Cutline Sharon Malone, Diane Morcos, and Denise Hunt Boucher, all with the  Food Service Division, Arlington Public Schools at the curbside food pickup at Thompson Elementary.From left, Sharon Malone, Diane Morcos and Denise Hunt Boucher, all with the Food Service Division, Arlington Public Schools, at curbside food pickup at Thompson Elementary. See more photos >>

Story, photos
by Melanie Gilbert

On a normal day, students in Arlington’s 10 schools and one preschool would be fed breakfast and lunch in their buildings’ cafeterias. The past 15 months, though, have been anything but normal.

“Usually, our work flies under the radar,” says Denise Hunt Boucher, food-service director at Arlington Public Schools for 14 years. “Covid changed all that.”

The district’s food-service outreach during days of both remote and in-person learning is a combination of to-go style hot lunches for the on-site elementary students; cafeteria-style lunch service for the Gibbs, Ottoson and high school students; and weekly meal-kit pickups for remote learners and any family with children in Arlington.

All of it is free, thanks to government subsidies that started at the beginning of the pandemic and have been expanded throughout the crisis.

“It isn’t perfect,” says Hunt Boucher with characteristic modesty, “but we are feeding the kids.”

This multilevel food-delivery model is a culmination of numerous pivots that Arlington’s food-service division made in response to the unprecedented emergency sparked by the virus. Hunt Boucher and her team had to constantly reimagine the role food plays in the school and broader community.

Covid closes schools

On Sunday, March 8, 2020, the town of Arlington closed Stratton Elementary School as a precaution due to a presumptive positive case of Covid-19 in a parent of a Stratton student who was also showing symptoms. By Monday, their positive diagnoses were confirmed, and the student was the first known case of a Massachusetts child becoming infected. That Thursday evening, the town’s leadership decided to close Arlington’s public schools, effective March 12 through at least March 27.

Limiting Covid’s impact on the health and safety of Arlington residents was the immediate challenge -- how to feed the nearly 700 students who depended on the federally subsidized reduced or free food program was another. That was the job of Hunt Boucher and her food-service team.

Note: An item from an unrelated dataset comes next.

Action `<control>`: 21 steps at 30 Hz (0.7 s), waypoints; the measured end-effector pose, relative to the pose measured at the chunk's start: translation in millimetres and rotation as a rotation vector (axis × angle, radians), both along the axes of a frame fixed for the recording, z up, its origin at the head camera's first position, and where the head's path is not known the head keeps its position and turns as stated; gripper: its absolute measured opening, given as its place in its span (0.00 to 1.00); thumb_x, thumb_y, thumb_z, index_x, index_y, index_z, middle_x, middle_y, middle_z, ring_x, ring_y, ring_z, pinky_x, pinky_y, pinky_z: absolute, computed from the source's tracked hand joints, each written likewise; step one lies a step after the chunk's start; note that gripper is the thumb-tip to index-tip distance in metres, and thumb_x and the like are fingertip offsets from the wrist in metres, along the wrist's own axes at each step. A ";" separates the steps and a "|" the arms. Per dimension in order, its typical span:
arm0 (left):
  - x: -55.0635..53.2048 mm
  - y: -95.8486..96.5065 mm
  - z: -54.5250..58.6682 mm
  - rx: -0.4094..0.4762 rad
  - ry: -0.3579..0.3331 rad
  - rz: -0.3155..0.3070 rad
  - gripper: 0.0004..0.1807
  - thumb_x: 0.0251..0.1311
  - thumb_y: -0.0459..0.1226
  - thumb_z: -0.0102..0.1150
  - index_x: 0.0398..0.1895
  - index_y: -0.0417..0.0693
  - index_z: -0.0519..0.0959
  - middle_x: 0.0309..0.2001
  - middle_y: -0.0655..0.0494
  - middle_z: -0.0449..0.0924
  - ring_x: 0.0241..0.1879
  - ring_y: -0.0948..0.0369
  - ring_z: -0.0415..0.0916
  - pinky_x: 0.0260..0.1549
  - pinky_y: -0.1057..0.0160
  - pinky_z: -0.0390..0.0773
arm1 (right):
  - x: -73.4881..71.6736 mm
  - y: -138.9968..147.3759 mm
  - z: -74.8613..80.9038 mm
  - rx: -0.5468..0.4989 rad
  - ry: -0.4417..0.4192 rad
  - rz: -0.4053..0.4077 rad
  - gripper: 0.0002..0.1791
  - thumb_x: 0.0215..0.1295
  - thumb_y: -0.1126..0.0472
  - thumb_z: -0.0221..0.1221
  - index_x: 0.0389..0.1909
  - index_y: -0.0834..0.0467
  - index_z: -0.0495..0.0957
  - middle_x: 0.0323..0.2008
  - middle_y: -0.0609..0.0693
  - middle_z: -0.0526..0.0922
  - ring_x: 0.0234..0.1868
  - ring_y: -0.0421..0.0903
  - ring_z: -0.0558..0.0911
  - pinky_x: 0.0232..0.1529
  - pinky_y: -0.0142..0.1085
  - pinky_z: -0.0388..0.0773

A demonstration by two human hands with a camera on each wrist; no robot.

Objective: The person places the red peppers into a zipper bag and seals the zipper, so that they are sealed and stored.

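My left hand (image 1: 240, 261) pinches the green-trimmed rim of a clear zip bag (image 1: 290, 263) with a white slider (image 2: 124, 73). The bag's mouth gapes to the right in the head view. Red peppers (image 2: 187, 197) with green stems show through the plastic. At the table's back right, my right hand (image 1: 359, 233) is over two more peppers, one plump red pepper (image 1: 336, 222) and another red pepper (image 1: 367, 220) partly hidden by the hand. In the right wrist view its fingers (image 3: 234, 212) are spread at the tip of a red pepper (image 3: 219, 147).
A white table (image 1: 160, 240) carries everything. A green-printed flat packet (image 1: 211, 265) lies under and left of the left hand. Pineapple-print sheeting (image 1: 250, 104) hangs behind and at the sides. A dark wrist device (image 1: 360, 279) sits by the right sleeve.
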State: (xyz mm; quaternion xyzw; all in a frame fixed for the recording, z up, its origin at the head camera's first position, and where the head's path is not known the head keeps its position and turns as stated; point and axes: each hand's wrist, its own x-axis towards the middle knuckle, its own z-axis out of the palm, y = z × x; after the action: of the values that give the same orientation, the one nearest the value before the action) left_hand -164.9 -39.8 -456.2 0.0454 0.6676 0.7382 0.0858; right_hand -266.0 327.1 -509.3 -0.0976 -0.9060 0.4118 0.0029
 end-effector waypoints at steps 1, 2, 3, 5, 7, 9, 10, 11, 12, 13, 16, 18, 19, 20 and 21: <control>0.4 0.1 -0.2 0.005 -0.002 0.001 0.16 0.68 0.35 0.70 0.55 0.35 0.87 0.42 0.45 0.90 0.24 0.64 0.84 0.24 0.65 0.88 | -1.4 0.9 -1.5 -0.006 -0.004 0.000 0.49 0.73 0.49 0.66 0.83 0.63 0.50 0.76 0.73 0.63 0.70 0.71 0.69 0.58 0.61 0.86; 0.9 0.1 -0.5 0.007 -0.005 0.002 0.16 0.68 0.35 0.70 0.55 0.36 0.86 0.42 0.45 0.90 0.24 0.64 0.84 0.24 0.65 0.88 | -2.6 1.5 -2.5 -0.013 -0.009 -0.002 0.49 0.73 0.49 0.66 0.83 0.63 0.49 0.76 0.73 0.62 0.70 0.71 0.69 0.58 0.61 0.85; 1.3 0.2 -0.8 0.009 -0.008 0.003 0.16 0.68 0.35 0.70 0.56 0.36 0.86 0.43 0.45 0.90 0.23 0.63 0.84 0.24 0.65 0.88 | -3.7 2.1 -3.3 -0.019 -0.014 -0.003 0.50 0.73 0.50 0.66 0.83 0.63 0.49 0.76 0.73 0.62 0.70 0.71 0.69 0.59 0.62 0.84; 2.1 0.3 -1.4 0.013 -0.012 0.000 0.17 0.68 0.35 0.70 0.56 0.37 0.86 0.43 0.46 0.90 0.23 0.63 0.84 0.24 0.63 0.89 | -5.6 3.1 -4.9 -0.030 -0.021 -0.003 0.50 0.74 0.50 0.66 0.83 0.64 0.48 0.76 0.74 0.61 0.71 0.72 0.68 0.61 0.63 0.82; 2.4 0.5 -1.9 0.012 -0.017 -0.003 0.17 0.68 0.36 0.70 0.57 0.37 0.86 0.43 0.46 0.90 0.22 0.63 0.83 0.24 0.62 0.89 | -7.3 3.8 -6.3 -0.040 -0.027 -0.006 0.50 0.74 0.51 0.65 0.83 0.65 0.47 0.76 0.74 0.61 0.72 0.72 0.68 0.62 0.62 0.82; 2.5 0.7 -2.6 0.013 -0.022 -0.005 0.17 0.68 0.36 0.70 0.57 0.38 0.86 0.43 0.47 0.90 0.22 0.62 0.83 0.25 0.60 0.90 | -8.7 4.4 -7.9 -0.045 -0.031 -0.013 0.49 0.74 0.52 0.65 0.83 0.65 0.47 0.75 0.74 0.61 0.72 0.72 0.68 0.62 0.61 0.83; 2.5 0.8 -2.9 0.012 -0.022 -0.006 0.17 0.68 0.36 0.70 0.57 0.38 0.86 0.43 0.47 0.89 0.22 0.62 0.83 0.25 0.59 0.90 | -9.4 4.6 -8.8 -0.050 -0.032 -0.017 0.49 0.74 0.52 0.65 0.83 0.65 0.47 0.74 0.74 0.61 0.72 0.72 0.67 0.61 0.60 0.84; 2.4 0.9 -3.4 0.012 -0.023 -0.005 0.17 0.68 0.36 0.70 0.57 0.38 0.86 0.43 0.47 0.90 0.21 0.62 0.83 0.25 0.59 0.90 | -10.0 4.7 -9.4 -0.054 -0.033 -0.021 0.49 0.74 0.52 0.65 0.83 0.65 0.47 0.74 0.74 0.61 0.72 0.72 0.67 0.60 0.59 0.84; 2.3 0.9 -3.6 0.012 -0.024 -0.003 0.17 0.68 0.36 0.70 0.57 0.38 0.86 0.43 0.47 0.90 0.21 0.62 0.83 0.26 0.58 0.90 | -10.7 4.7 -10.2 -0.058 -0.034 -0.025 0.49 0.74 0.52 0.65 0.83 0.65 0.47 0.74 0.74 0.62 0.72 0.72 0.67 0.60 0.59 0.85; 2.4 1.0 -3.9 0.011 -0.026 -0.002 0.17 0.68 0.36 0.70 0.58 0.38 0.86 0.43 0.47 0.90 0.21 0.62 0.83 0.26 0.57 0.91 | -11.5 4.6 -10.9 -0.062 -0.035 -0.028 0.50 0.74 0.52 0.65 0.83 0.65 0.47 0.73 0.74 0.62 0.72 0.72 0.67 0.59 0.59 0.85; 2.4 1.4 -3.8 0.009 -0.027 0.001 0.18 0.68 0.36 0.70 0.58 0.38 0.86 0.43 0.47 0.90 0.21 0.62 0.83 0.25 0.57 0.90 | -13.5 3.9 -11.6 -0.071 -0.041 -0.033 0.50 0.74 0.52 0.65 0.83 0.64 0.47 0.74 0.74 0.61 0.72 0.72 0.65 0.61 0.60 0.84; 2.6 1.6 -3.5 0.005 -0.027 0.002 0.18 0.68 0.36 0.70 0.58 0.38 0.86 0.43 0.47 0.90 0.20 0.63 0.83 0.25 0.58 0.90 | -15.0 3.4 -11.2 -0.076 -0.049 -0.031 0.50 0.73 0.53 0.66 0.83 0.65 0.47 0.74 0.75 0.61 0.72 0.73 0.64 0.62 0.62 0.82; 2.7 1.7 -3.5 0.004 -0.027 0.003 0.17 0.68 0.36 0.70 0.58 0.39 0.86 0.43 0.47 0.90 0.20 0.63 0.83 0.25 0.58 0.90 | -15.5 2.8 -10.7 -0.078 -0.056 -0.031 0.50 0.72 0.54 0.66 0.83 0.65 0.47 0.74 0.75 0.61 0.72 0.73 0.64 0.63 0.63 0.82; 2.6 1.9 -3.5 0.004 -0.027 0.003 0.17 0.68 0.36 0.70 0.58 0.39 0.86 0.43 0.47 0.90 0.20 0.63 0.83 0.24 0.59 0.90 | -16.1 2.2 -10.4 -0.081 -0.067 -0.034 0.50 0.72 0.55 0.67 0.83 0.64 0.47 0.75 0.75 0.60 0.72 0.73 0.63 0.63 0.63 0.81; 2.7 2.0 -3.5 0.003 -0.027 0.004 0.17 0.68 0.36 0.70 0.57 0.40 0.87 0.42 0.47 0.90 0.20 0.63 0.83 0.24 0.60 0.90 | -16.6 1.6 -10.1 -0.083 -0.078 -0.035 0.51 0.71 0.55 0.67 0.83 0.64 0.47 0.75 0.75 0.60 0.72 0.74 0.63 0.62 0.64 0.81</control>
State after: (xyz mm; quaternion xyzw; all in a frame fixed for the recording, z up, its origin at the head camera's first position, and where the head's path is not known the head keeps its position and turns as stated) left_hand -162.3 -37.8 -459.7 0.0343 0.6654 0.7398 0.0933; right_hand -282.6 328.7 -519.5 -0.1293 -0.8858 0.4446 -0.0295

“[Superintendent Kathy] Bodie called me the night of March 12, to tell me the schools were closing. She said, ‘You’ve got the weekend to make this happen.’ She’s been amazing. She gave us the autonomy to do it, and trusted that we could get it done.”

Sharon Malone, a 27-year food-service veteran and lifelong Arlington resident, remembers the “all-hands-on-deck” vibe of those frantic early days. “At first, we were like, ‘How are we going to do this? Where do we even begin?’ Something like this had never been done before.”

Reimagining food access 

Hunt Boucher said moving existing supplies at the various schools to Thompson Elementary in East Arlington was the first order of business. The school, whose rebuilding was dedicated in 2013, features a large walk-in freezer and refrigerator, dry-storage rooms, a full prep kitchen with multiple ovens and lots of counter space. It was the ideal setup for the new normal.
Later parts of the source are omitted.